Instructions for the task
Reproduce the listing below in full and exactly; no pictures belong in the copy.

· · · · ·

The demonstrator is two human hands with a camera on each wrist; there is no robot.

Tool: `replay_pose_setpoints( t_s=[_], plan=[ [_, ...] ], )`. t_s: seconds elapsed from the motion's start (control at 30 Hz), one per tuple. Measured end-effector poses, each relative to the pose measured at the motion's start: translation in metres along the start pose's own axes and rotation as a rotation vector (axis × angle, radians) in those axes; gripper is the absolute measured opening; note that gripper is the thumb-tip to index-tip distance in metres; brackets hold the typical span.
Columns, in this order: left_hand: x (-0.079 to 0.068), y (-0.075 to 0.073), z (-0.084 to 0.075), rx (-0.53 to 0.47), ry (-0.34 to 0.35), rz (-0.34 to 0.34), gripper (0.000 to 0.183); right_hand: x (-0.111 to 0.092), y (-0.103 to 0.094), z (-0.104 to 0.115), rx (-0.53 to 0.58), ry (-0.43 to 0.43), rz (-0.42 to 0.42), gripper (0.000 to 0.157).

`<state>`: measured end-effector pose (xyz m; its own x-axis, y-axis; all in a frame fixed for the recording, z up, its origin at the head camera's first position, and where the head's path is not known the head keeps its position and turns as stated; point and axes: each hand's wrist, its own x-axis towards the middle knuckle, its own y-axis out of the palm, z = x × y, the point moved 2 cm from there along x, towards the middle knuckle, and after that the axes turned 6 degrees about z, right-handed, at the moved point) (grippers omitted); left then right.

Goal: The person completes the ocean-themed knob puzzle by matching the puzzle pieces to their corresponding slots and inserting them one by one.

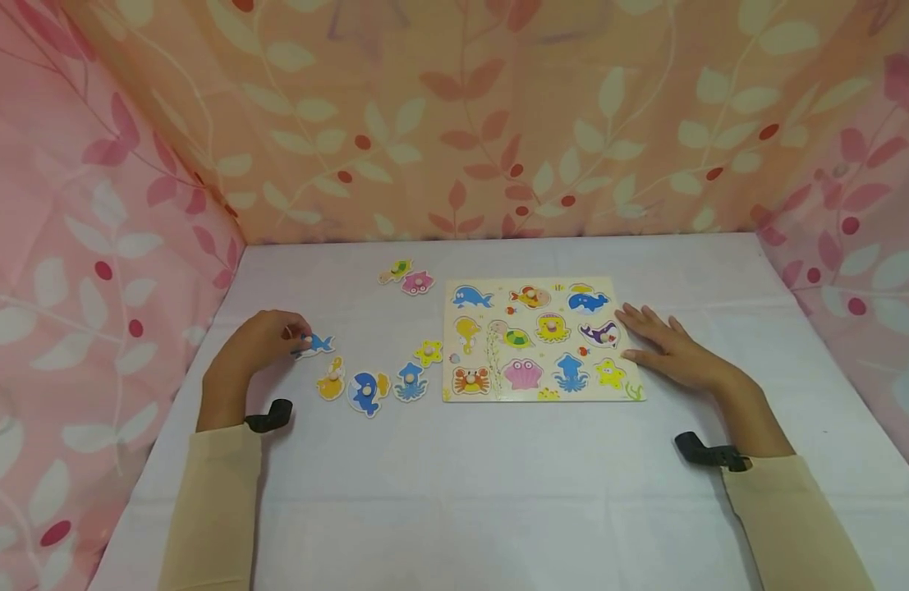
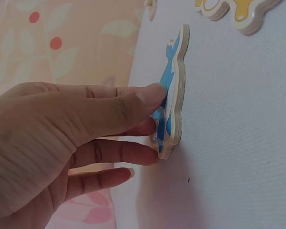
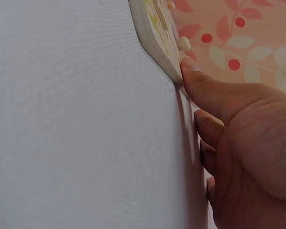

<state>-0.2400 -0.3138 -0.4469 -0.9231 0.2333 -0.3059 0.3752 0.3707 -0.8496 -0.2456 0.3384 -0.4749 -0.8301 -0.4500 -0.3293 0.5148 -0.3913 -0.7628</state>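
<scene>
In the head view my left hand [image 1: 260, 341] pinches a blue dolphin-like puzzle piece [image 1: 320, 343] at the left of the table. The left wrist view has the thumb and fingertips gripping this piece [image 2: 174, 90], which stands tilted close to the white cloth. On the right, my right hand [image 1: 672, 349] lies with fingers spread, thumb touching the right edge of the wooden puzzle board [image 1: 472, 396]. A crab piece [image 1: 470, 380], an octopus piece [image 1: 552, 327] and an orca piece [image 1: 600, 334] with knobs sit in the board.
Between left hand and board lie loose pieces: a yellow seahorse [image 1: 331, 384], a blue whale [image 1: 364, 394], a blue squid [image 1: 410, 383] and a yellow star [image 1: 428, 353]. Behind them lie a turtle [image 1: 397, 272] and a pink shell [image 1: 418, 283]. Patterned cloth walls [image 1: 454, 123] surround the table.
</scene>
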Motion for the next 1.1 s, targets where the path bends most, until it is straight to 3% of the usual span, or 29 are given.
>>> replay_pose_setpoints(
  t_s=[0.4, 0.67, 0.87, 1.1],
  plan=[
    [0.001, -0.001, -0.007, 0.081, 0.0, -0.039, 0.016, -0.001, 0.0, 0.004, -0.006, 0.005, -0.007, 0.08],
    [-0.003, -0.005, -0.035, 0.112, 0.053, -0.084, 0.017, -0.003, 0.004, 0.0, 0.002, 0.014, 0.0, 0.081],
    [0.002, 0.001, -0.051, 0.136, 0.049, -0.081, 0.018, -0.004, 0.004, 0.002, -0.007, 0.022, -0.006, 0.081],
    [0.009, 0.001, -0.076, 0.124, 0.095, -0.107, 0.019, -0.003, 0.002, 0.005, -0.005, 0.007, -0.016, 0.08]
  ],
)
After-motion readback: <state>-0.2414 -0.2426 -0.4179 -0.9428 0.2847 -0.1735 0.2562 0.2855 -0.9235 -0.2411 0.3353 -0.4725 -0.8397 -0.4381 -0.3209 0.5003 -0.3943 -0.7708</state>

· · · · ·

Solution
The demonstrator is two human hands with a camera on each wrist; there is no robot.

Tool: `replay_pose_setpoints( t_s=[_], plan=[ [_, ...] ], )`. t_s: seconds elapsed from the motion's start (control at 30 Hz), one per tuple. Measured end-effector poses, each relative to the pose measured at the motion's start: translation in metres along the start pose's own axes and rotation as a rotation vector (axis × angle, radians) in those axes; gripper is the absolute measured opening; note that gripper is the thumb-tip to index-tip distance in metres; brackets hold the typical span.
Columns, in this order: left_hand: x (-0.079 to 0.068), y (-0.075 to 0.073), z (-0.084 to 0.075), rx (-0.53 to 0.47), ry (-0.34 to 0.35), rz (-0.34 to 0.34), gripper (0.000 to 0.183); right_hand: x (-0.111 to 0.092), y (-0.103 to 0.094), z (-0.104 to 0.115), rx (-0.53 to 0.58), ry (-0.43 to 0.43), rz (-0.42 to 0.42), gripper (0.000 to 0.157).

`<state>`: measured end-effector pose (xyz m; its own x-axis, y-axis; all in a frame fixed for the recording, z up, its origin at the head camera's first position, and where the head's path is not known the head keeps its position and turns as stated; point and axes: each hand's wrist, its own x-axis towards the middle knuckle, its own y-axis out of the palm, z = x × y, the point moved 2 cm from there along x, towards the middle knuckle, and after that the axes turned 6 degrees about z, right-handed, at the moved point) (grippers omitted); left then right.

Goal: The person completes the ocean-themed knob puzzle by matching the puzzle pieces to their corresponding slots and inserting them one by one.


<state>-0.2400 -0.3138 -0.4469 -0.9231 0.2333 -0.3059 0.3752 0.3707 -0.8496 -0.2456 0.3384 -0.4749 -0.8301 -0.4500 -0.3293 0.5148 -0.3913 -0.7628</state>
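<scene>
In the head view my left hand [image 1: 260, 341] pinches a blue dolphin-like puzzle piece [image 1: 320, 343] at the left of the table. The left wrist view has the thumb and fingertips gripping this piece [image 2: 174, 90], which stands tilted close to the white cloth. On the right, my right hand [image 1: 672, 349] lies with fingers spread, thumb touching the right edge of the wooden puzzle board [image 1: 472, 396]. A crab piece [image 1: 470, 380], an octopus piece [image 1: 552, 327] and an orca piece [image 1: 600, 334] with knobs sit in the board.
Between left hand and board lie loose pieces: a yellow seahorse [image 1: 331, 384], a blue whale [image 1: 364, 394], a blue squid [image 1: 410, 383] and a yellow star [image 1: 428, 353]. Behind them lie a turtle [image 1: 397, 272] and a pink shell [image 1: 418, 283]. Patterned cloth walls [image 1: 454, 123] surround the table.
</scene>
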Motion for the next 1.1 s, targets where the path bends most, until it is straight to 3% of the usual span, or 29 are given.
>>> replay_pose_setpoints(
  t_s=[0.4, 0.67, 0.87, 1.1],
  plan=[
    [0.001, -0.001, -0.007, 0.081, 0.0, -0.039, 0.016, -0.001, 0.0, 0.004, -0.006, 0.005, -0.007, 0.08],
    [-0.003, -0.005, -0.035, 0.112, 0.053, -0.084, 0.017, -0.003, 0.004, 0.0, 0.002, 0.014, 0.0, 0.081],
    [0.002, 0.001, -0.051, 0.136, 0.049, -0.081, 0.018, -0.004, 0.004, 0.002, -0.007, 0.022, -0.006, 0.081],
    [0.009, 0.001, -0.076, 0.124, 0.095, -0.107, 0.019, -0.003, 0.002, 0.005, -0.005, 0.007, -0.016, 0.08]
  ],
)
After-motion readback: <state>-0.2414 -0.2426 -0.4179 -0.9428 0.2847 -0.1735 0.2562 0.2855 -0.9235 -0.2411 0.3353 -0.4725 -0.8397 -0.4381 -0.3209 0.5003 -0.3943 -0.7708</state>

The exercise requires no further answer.